**What you have to do:**
Whenever a line in the material below contains "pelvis", copy that line.

**Material shown:**

-*-*-

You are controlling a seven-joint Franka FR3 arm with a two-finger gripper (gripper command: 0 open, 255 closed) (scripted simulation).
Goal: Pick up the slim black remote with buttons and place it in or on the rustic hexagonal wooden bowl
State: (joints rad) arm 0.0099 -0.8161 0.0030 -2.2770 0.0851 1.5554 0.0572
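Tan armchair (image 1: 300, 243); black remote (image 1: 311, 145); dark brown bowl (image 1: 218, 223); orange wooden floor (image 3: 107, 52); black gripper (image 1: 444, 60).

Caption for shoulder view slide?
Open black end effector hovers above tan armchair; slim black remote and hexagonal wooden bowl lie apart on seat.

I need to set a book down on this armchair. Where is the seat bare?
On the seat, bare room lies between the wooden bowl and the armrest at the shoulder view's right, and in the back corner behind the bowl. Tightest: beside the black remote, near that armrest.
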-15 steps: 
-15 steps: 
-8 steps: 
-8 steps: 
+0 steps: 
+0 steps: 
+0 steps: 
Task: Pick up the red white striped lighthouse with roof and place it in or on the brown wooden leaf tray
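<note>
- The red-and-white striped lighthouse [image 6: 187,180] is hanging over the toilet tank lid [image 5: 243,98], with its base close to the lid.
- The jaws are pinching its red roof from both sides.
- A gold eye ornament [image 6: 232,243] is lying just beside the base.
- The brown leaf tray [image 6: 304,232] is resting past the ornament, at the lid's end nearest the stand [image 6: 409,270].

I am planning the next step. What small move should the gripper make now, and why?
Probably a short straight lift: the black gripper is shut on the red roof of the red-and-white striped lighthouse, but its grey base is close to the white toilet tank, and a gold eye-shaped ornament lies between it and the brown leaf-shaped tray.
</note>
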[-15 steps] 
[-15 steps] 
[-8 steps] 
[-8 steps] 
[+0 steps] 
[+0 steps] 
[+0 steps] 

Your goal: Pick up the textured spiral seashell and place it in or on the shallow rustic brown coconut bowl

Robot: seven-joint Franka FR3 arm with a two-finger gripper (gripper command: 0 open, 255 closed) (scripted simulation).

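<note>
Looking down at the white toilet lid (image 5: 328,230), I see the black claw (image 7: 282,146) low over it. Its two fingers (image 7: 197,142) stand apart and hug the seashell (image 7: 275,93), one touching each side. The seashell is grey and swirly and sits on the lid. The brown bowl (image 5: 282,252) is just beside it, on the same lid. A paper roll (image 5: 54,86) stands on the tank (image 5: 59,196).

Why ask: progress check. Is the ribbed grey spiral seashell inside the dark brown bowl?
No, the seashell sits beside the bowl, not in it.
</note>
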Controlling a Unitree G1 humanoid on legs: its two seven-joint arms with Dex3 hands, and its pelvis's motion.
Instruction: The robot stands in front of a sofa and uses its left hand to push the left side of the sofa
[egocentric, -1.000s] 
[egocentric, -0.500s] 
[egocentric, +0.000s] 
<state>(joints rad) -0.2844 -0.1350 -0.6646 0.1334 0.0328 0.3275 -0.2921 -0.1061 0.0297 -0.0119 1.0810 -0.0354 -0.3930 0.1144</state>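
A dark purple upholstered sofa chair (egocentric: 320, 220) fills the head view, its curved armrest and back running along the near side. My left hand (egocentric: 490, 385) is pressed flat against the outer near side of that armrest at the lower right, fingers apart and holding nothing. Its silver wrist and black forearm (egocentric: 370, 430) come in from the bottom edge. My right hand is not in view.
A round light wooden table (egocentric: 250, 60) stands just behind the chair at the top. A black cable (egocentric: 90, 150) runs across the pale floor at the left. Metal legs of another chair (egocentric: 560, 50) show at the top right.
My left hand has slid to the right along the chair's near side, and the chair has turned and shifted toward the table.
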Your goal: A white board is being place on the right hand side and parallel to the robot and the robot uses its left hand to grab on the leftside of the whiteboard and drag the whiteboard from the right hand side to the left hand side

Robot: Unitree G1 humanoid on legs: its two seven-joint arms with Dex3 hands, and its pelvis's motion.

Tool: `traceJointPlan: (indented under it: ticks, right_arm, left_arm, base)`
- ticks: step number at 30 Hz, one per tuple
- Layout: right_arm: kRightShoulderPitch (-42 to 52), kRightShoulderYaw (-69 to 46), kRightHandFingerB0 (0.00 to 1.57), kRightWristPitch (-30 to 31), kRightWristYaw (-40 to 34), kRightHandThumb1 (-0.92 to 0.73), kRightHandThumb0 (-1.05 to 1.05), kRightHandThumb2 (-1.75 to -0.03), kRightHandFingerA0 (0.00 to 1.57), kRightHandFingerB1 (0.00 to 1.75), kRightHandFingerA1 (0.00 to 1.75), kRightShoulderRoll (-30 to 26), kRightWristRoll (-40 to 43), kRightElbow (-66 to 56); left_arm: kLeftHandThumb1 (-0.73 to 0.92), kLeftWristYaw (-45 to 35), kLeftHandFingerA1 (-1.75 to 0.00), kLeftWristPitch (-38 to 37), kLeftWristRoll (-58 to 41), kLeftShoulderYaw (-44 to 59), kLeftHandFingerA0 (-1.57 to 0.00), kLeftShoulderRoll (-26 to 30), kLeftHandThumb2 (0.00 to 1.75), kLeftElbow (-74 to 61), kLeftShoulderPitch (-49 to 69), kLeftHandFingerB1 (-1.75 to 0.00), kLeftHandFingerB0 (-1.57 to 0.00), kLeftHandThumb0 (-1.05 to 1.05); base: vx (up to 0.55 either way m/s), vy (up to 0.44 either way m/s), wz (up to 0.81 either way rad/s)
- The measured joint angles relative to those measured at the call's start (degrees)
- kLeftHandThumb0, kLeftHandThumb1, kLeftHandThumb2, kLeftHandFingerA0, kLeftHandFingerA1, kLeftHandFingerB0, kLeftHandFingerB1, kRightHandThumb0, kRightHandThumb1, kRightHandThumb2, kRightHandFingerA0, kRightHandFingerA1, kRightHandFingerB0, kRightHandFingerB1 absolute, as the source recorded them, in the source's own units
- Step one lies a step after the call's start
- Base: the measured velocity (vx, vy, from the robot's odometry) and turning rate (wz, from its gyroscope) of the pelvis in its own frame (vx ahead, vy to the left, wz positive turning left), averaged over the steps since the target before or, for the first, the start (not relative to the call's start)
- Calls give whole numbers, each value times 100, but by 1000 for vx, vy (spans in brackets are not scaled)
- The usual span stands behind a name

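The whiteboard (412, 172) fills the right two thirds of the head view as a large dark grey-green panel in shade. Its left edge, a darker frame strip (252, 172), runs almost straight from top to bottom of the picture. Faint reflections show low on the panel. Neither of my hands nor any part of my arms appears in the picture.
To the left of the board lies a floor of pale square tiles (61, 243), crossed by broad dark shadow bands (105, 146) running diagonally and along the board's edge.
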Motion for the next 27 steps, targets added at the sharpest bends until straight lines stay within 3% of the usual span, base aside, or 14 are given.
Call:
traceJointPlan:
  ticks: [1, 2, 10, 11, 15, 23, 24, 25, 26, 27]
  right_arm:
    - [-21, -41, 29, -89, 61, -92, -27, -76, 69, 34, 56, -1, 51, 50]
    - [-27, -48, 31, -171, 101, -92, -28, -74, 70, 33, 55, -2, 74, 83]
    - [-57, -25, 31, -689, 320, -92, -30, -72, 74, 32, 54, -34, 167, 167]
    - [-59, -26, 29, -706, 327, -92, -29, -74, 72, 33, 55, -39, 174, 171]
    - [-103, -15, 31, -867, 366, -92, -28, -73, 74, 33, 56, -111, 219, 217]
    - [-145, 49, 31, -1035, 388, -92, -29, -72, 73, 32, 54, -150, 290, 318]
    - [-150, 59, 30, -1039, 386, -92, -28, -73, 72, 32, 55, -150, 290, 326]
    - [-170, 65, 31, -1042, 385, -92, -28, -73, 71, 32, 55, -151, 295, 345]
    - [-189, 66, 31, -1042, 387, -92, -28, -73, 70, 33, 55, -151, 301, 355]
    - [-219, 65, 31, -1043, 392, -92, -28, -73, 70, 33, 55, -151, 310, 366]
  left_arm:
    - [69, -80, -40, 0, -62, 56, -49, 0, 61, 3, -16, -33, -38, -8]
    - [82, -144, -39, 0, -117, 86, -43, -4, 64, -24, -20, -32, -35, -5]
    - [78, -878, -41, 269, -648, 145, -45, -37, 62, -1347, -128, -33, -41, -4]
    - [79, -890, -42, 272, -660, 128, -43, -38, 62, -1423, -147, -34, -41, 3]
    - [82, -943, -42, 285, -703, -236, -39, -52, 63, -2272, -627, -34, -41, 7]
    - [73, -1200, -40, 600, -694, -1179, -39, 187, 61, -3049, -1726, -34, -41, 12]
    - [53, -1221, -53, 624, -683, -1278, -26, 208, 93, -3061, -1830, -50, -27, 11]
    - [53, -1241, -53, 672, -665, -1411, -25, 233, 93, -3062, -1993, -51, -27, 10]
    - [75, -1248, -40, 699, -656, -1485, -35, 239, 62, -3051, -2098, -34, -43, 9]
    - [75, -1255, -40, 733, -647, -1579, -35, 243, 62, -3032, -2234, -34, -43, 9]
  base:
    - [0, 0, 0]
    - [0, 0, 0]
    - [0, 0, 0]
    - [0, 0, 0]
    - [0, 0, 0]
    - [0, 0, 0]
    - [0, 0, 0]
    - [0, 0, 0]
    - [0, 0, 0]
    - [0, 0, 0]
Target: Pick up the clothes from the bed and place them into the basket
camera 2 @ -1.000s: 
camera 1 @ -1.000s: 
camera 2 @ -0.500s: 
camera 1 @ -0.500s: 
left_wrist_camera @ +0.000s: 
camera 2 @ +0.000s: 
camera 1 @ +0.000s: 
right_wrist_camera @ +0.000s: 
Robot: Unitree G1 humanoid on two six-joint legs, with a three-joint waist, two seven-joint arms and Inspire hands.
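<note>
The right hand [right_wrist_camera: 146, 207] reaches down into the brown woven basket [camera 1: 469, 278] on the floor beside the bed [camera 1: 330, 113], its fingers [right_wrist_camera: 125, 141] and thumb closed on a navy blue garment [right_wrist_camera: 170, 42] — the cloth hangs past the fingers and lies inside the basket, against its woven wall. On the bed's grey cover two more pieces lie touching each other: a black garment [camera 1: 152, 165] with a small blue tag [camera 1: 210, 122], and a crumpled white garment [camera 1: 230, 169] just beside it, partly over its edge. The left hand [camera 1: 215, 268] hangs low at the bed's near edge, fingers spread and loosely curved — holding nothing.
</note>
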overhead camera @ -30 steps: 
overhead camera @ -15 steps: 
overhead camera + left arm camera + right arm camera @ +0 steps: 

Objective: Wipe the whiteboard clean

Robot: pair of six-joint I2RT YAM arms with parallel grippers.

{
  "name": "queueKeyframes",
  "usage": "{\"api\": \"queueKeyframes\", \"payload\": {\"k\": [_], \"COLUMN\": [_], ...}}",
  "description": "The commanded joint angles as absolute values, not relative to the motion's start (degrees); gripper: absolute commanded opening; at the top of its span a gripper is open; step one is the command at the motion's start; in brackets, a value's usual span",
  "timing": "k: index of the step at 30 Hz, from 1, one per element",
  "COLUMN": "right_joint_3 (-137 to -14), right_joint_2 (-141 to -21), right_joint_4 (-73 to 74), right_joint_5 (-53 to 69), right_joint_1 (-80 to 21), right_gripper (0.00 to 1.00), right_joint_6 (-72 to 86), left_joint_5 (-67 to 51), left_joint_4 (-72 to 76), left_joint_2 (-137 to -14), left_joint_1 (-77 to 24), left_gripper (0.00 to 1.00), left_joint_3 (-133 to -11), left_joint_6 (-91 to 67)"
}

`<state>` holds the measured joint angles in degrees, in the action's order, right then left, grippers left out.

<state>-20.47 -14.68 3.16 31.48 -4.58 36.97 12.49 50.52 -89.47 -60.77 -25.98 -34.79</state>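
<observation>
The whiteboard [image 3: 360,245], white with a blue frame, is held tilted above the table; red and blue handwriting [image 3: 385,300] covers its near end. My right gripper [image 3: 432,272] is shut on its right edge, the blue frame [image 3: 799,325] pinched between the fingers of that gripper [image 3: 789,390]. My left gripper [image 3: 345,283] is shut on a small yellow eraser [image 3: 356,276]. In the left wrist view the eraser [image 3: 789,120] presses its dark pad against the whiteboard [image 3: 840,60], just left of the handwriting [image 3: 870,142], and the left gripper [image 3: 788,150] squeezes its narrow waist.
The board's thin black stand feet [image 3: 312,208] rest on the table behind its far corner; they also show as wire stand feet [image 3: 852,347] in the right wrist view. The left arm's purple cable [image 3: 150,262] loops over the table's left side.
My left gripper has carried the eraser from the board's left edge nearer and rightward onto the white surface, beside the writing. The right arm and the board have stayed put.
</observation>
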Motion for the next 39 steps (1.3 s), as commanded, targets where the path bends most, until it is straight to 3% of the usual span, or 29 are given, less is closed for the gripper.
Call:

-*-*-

**Response area:**
Controlling a Unitree G1 humanoid on legs: its two seven-joint arms with Dex3 hands, and its pelvis's motion.
Robot: Unitree G1 humanoid on legs: its two seven-joint arms with Dex3 hands, and its pelvis's motion.
- Base: the measured velocity (vx, vy, from the robot's odometry) and turning rate (wz, from its gyroscope) of the pelvis in its own frame (vx ahead, vy to the left, wz positive turning left), averaged over the steps since the target before or, for the first, the start (not relative to the call's start)

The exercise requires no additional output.